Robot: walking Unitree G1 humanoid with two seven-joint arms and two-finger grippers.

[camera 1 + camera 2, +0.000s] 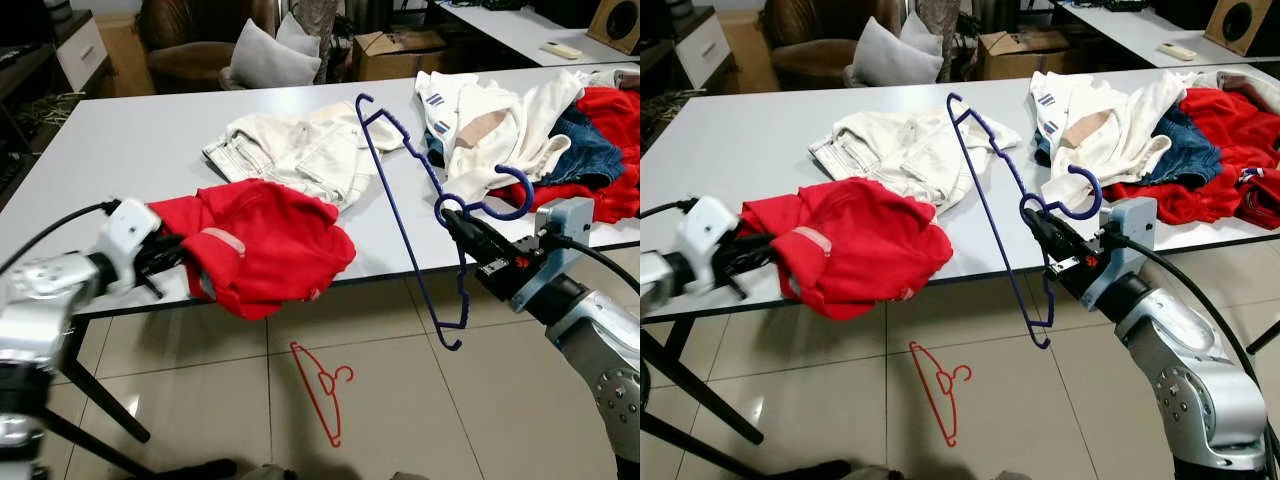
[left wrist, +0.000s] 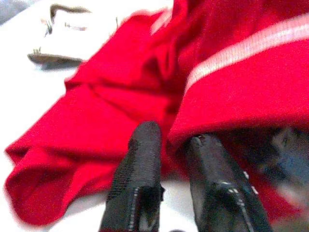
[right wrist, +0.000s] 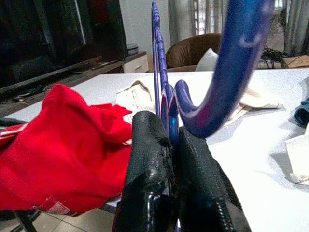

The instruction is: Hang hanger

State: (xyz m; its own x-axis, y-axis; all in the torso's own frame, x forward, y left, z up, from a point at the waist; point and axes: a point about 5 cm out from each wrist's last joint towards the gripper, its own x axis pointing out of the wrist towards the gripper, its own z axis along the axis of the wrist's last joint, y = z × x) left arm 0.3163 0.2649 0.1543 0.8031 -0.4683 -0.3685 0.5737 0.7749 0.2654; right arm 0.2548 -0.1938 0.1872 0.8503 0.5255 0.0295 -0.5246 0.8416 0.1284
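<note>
Blue hanger, a thin wire-like one, is held in the air at the front edge of a long white table, tilted so that one end rises over the tabletop and the other dips below the edge toward the floor; its hook curls up just above the right gripper. That gripper's two black fingers are pressed together on the hanger's neck just below the hook, with no gap visible between them. The left gripper is at the table's front edge on the robot's left, its fingers a little apart with a fold of a red garment between them; this garment lies bunched on the table and droops over the edge. The table stands on a glossy beige tiled floor, and behind it are a brown armchair with two grey cushions, a cardboard box and a second white table at the back. Two hangers are in view: the blue one in the grip and a red hanger lying flat on the tiles under the table edge. On the tabletop there are three groups of clothing: the red garment, cream trousers spread out in the middle, and a mixed heap of white, blue and red pieces at the right end. The cardboard box is open at the top, and its contents cannot be made out.
</note>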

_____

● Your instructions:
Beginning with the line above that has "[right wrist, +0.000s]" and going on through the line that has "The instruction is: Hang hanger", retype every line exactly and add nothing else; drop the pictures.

● Exercise output:
[right wrist, +0.000s] 

The instruction is: Hang hanger

With this, the answer is done.